Jack Reacher is back in New York City and spending time in a café drinking coffee, a favorite pastime of his. One evening, he sees a man get into a car and drive away. The next day, he’s approached about the small but rather forgettable event and ends up drawn into a kidnapping case that also involves a handful of rouge mercenaries on call for the U.S. government. Unsure of how to walk away from the group he’s found himself oddly tied to because he can’t be certain that the kidnapped mother and daughter will be safe, he gets drawn deeper into the case and goes out of his way to help rescue two people he’s never met.

Oh, Reacher, how do you manage to rescue so many people in so short a time? Also, how is it you manage to always be in the right place when trouble happens? I want to be annoyed with these books because there is a huge disconnect between what happens and general reality (You know, reality for normal people.) but I can’t be. Once I let go and fall into these books, I can’t help it, I’m stuck until I find out that Reacher has managed to save someone, stop something from blowing up, or just save the world in general. I’m not a thriller reader either but these books put me into some sort of catatonic reading mode and I have to finish and find out that everything has worked out fine in the end. I say that because everything always works out fine in the end. At least that’s been the case for the books I’ve read in the Reacher series.

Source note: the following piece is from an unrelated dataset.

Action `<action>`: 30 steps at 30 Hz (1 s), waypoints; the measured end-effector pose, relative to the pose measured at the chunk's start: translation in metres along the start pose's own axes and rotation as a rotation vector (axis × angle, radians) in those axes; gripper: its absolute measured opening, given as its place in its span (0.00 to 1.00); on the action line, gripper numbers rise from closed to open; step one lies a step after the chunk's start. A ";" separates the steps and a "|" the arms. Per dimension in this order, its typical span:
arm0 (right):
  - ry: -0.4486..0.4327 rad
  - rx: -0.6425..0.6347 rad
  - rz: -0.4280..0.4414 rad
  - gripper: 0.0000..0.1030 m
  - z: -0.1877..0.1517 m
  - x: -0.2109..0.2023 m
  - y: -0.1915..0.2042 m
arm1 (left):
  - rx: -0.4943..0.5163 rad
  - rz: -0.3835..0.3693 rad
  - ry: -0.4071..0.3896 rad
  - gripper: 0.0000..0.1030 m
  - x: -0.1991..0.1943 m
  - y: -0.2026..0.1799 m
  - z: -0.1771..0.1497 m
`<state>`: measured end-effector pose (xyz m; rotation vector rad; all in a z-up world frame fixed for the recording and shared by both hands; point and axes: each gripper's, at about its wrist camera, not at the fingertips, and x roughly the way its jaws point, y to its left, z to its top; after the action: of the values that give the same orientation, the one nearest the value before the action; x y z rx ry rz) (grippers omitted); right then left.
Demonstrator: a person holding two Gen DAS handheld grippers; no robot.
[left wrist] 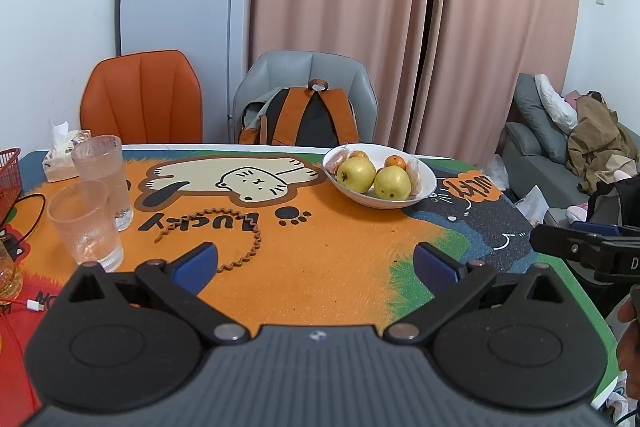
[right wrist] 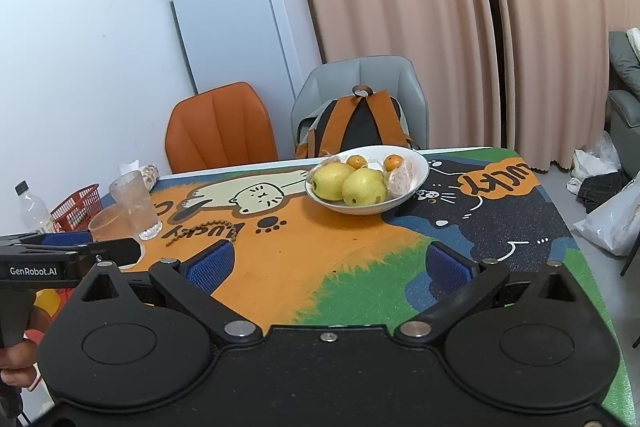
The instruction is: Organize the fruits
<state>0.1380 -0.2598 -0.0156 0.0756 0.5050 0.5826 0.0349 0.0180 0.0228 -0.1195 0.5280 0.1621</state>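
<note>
A white bowl point(left wrist: 426, 187) point(right wrist: 416, 183) stands on the far side of the table. It holds two yellow pears point(left wrist: 356, 174) point(right wrist: 364, 187), two small oranges point(left wrist: 395, 161) point(right wrist: 393, 161) and plastic-wrapped pinkish fruit point(left wrist: 413, 174) point(right wrist: 400, 179). My left gripper point(left wrist: 316, 265) hovers open over the near orange part of the mat, well short of the bowl, with nothing between its blue pads. My right gripper point(right wrist: 328, 263) is also open and empty, over the orange and green mat. Each gripper shows at the edge of the other's view.
Two clear ribbed glasses point(left wrist: 102, 179) point(right wrist: 136, 205) stand at the left, with a red basket point(right wrist: 76, 205), a tissue box point(left wrist: 60, 163) and a plastic bottle point(right wrist: 32, 211). A brown wavy cord point(left wrist: 240, 243) lies on the mat. Orange and grey chairs with a backpack point(left wrist: 304, 119) stand behind the table.
</note>
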 end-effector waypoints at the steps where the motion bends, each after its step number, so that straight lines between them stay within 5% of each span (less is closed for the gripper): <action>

A co-worker of mine lends these books to me and I’ll admit there have been a few bombs along the way but for the most part, I enjoy them. They’re one off books which can be read in one sitting and you don’t have to have read them in any sort of order to understand the plot. By the way, the plot is pretty much always the same --- something bad happens, Reacher shows up, saves the day. These are books you pull out on a rainy or slow day and you just read. You’ll be entertained by the end and glad that a co-worker loaned you that book. You’ll also be tempted to write something nice about their sharing abilities so they loan you more.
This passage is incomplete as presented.